Mehta Sarvesh, Laghuvarapu Siddhartha, Pathak Yashaswi, Sethi Aaftaab, Alvala Mallika, Priyakumar U Deva
Center for Computational Natural Sciences and Bioinformatics, International Institute of Information Technology Hyderabad 500 032 India
Department of Medicinal Chemistry, National Institute of Pharmaceutical Education and Research Hyderabad 500 037 India.
Chem Sci. 2021 Jul 26;12(35):11710-11721. doi: 10.1039/d1sc02783b. eCollection 2021 Sep 15.
In drug discovery applications, high throughput virtual screening exercises are routinely performed to determine an initial set of candidate molecules referred to as "hits". In such an experiment, each molecule from a large small-molecule drug library is evaluated in terms of physical properties such as the docking score against a target receptor. In real-life drug discovery experiments, drug libraries are extremely large but still there is only a minor representation of the essentially infinite chemical space, and evaluation of physical properties for each molecule in the library is not computationally feasible. In the current study, a novel Machine learning framework for Enhanced MolEcular Screening (MEMES) based on Bayesian optimization is proposed for efficient sampling of the chemical space. The proposed framework is demonstrated to identify 90% of the top-1000 molecules from a molecular library of size about 100 million, while calculating the docking score only for about 6% of the complete library. We believe that such a framework would tremendously help to reduce the computational effort in not only drug-discovery but also areas that require such high-throughput experiments.

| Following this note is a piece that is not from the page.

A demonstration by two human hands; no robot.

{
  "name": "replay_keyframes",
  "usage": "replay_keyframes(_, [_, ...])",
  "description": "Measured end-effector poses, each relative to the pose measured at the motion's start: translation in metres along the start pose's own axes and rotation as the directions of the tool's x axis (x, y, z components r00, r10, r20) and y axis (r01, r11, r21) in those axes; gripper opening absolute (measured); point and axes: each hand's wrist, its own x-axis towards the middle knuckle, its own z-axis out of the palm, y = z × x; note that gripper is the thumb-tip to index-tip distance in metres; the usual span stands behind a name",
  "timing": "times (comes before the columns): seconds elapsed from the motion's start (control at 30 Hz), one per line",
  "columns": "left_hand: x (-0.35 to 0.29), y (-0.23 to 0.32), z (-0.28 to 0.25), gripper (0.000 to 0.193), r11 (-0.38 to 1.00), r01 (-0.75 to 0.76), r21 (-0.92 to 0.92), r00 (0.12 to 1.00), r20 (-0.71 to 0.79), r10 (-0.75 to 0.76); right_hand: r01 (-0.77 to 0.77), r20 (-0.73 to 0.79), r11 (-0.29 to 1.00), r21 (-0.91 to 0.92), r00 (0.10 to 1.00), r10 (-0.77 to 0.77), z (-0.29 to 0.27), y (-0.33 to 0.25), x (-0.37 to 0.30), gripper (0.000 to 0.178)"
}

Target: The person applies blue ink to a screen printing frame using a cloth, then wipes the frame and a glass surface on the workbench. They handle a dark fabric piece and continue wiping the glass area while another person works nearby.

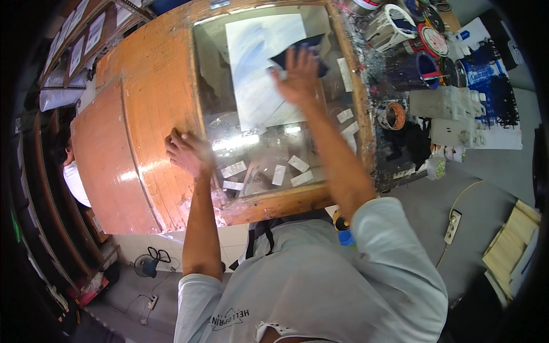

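Observation:
My right hand (pixel 298 77) lies over a dark navy piece (pixel 317 51), cloth or sheet, its fingers stretched out and the thumb apart. Beneath is a white sheet (pixel 269 91) with pale blue smears, on or under the glass panel (pixel 229 111); I cannot tell which. My left hand (pixel 186 153) rests on the orange wooden board (pixel 154 103) just left of the glass, fingers bent but somewhat apart, with nothing visible in them. Several small white pieces (pixel 278 175) are scattered at the near part of the glass.
At the right edge stand paint-stained tubs (pixel 392 26), a dark blue bucket (pixel 412 71), an orange tape roll (pixel 394 116) and translucent bottles (pixel 437 103). A power strip (pixel 453 226) lies on the floor at right. Shelves (pixel 48 188) and another person's white sleeve (pixel 75 183) are at left.

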Motion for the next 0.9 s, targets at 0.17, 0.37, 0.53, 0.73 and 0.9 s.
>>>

在药物发现应用中,通常会进行高通量虚拟筛选操作,以确定一组初始的候选分子,即所谓的“命中分子”。在这样的实验中,来自大型小分子药物库的每个分子都会根据诸如与目标受体的对接分数等物理性质进行评估。在实际的药物发现实验中,药物库非常大,但仍然只是本质上无限的化学空间的一小部分,并且对库中每个分子的物理性质进行评估在计算上是不可行的。在当前的研究中,提出了一种基于贝叶斯优化的用于增强分子筛选(MEMES)的新型机器学习框架,以对化学空间进行高效采样。所提出的框架被证明能够从大小约为1亿的分子库中识别出前1000个分子中的90%,同时仅对完整库的约6%计算对接分数。我们相信,这样的框架将极大地有助于减少不仅在药物发现中,而且在需要此类高通量实验的领域中的计算工作量。